**PROVIDED DATA**.
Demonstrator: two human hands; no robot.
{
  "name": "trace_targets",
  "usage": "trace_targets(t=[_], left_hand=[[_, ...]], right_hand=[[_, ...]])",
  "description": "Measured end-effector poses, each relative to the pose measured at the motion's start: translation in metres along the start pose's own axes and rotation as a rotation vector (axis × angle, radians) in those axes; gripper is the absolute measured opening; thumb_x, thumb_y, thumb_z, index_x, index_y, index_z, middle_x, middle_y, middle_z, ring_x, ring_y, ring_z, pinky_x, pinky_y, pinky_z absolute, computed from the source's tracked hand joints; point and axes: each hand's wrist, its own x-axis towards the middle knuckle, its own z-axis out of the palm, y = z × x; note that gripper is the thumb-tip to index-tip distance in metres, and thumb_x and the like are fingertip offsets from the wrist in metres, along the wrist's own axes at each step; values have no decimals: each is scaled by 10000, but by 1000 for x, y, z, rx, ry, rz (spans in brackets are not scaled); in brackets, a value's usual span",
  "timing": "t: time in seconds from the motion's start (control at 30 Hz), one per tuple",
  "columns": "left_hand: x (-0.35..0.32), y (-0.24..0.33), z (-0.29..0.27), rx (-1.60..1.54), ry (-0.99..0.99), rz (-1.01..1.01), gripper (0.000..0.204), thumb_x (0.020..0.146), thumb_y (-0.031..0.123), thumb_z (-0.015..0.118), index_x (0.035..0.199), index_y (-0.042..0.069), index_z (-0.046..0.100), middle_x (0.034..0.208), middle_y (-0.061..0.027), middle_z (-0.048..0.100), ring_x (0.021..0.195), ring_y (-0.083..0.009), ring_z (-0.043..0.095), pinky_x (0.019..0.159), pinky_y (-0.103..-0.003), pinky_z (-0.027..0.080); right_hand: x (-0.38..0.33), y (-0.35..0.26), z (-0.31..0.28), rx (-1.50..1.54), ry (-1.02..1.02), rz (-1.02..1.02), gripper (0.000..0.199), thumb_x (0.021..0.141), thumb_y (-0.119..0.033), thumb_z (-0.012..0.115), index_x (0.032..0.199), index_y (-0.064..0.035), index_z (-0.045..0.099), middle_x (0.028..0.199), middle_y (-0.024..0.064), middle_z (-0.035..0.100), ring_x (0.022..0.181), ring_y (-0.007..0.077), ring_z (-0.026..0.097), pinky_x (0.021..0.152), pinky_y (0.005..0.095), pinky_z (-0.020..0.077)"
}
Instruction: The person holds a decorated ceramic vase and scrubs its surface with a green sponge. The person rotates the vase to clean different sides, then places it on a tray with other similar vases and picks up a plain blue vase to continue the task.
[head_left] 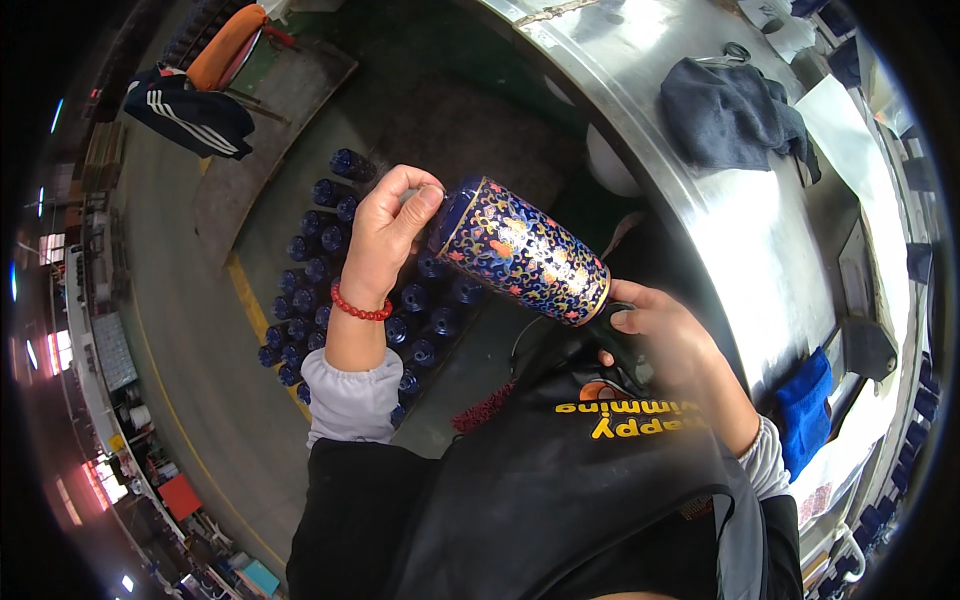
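Note:
A dark blue cylindrical vase point(525, 250), patterned with gold, red and coloured scrolls, is held tilted in front of me, its plain blue end toward the upper left. At the patterned lower end, my right hand point(655, 325) is closed on it, the thumb near the gold rim. My left hand point(395, 220), with a red bead bracelet point(360, 305) at its wrist, is at the blue end. Its thumb and forefinger are pressed together there; whatever they pinch is too small to make out. The other left fingers are curled and partly hidden.
Several blue vases point(330, 240) stand in rows on the floor to the left. A metal worktable point(750, 230) curves along the right, bearing a dark cloth point(725, 115) and a blue cloth point(803, 410). A chair with an orange cover point(225, 50) stands at the far left.

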Motion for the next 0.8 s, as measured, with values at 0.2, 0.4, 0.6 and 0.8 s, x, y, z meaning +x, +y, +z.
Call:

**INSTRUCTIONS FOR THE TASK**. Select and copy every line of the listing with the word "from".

**SOLUTION**.
  "description": "Measured end-effector poses, each relative to the pose measured at the motion's start: translation in metres along the start pose's own axes and rotation as a rotation vector (axis × angle, radians) in those axes; gripper is the absolute measured opening; thumb_x, thumb_y, thumb_z, index_x, index_y, index_z, middle_x, middle_y, middle_z, ring_x, ring_y, ring_z, pinky_x, pinky_y, pinky_z absolute, computed from the source's tracked hand joints; point and axes: each hand's wrist, its own x-axis towards the middle knuckle, its own z-axis out of the palm, y = z × x; note that gripper is the thumb-tip to index-tip distance in metres, and thumb_x and the like are fingertip offsets from the wrist in metres, along the wrist's own axes at each step; values have no decimals: each is scaled by 10000, but by 1000 for x, y, z, rx, ry, rz (spans in brackets are not scaled); in brackets, a value's usual span",
  "timing": "t: time in seconds from the motion's start (control at 30 Hz), one per tuple",

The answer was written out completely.